Brachypodium
Home » Functional drought response in the Brachypodiumdistachyon species complex

Functional drought response in the Brachypodiumdistachyon species complex

Some polyploid species show enhanced physiological tolerance to drought compared with their progenitors. However, very few studies have examined the consistency of physiological drought response between genetically differentiated natural polyploid populations, which is key to evaluating the importance of adaptive evolution after polyploidization in those systems where drought exerts a selective pressure.

Brachypodium

Martínez et al. used a comparative functional approach to investigate differentiation of drought-tolerance-related traits in the Brachypodium species complex, a model system for grass polyploid adaptive speciation and functional genomics that comprises three closely related annual species: the two diploid parents, B. distachyon and B. stacei, and the allotetraploid derived from them, B. hybridum. They also analysed the Differentiation of drought-tolerance-related traits between ten genetically distinct B. hybridumpopulations and its ecological correlates.
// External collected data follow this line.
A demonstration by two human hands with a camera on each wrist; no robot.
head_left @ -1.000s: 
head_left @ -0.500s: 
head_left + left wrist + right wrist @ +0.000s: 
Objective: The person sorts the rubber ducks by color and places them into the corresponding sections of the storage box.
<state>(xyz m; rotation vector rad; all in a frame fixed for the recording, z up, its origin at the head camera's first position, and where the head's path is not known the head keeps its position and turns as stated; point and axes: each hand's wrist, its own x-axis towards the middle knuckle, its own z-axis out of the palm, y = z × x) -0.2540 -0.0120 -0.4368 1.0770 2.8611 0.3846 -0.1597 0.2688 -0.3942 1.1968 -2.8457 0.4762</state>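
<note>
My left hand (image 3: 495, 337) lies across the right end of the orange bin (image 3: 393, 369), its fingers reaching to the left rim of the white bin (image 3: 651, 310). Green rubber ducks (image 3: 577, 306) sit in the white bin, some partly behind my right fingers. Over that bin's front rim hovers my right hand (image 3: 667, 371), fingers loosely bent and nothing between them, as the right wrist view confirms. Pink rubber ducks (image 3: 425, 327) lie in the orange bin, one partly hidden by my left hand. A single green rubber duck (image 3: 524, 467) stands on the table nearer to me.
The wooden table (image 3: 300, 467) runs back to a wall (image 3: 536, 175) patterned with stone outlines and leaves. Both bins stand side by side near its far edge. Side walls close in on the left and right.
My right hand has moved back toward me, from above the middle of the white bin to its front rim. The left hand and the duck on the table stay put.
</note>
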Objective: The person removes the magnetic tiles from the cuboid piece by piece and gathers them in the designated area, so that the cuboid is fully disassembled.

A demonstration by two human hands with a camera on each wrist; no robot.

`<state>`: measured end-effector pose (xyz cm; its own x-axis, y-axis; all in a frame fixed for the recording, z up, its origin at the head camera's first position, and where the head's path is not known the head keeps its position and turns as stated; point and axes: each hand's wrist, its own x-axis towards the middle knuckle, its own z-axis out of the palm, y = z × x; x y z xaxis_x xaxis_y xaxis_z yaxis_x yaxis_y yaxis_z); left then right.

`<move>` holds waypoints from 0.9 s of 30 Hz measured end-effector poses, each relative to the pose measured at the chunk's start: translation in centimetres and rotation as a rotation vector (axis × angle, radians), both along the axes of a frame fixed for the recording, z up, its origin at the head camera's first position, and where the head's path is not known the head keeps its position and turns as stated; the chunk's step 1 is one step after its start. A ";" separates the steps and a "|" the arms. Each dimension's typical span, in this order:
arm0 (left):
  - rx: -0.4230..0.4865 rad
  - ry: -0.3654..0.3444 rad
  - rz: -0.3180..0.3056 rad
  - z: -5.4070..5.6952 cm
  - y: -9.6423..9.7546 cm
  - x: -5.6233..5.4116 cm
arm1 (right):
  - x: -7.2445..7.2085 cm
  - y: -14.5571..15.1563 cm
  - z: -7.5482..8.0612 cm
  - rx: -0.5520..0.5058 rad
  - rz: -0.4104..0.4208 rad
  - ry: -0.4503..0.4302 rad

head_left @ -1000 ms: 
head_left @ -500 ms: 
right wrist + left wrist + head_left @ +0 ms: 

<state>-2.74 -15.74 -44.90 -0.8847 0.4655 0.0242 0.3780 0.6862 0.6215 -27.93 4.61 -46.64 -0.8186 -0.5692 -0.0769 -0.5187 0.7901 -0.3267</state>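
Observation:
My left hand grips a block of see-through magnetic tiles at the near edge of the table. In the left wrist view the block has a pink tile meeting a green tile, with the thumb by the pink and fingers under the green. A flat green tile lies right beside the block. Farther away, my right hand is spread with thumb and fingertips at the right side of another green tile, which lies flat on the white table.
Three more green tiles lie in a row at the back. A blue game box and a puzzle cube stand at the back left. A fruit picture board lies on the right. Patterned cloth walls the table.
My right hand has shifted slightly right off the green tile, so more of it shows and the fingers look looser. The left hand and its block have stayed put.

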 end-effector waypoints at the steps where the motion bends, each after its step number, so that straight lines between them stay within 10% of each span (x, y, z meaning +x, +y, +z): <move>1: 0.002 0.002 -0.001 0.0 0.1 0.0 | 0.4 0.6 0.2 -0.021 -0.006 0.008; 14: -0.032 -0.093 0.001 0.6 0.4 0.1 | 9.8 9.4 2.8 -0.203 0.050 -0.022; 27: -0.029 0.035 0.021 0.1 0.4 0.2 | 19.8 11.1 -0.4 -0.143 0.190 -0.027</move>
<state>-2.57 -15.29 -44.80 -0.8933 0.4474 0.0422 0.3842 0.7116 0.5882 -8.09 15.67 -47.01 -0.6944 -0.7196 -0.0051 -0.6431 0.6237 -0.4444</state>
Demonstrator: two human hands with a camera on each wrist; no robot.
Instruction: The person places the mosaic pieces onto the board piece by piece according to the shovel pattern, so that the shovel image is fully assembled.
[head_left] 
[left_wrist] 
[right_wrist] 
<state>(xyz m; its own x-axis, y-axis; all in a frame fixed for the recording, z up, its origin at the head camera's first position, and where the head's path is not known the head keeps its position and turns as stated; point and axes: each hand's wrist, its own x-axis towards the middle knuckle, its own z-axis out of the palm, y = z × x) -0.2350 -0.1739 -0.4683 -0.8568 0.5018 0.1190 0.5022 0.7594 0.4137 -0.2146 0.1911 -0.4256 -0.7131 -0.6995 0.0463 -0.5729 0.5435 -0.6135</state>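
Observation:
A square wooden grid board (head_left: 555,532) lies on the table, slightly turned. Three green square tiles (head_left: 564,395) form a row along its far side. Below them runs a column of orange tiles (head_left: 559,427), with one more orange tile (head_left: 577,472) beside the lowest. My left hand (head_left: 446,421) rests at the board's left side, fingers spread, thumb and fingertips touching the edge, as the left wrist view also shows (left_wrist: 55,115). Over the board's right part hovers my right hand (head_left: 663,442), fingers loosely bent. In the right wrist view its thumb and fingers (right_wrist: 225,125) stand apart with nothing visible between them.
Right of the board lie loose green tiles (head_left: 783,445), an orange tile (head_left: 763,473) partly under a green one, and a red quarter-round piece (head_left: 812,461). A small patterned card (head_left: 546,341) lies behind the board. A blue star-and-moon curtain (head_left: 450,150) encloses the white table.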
The authors found the functional drought response is overall well differentiated between Brachypodium species. B. hybridum allotetraploids showed a transgressive expression pattern in leaf phytohormone content in response to drought. In contrast, otherB. hybridum physiological traits correlated to B. stacei ones. Particularly, proline and water content were the traits that best discriminated these species from B. distachyon under drought.

The authors conclude: “Here we have shown that part of the drought response of allopolyploids is transgressive, which is concordant with the expected benefits derived from ancient heterosis for allopolyploids. On the other hand, we have also demonstrated that, at species level, B. hybridum leaf-level functional responses to water stress are essentially correlated to one of its ancestors, B. stacei, which concurs with post-polyploidization adaptive evolution.”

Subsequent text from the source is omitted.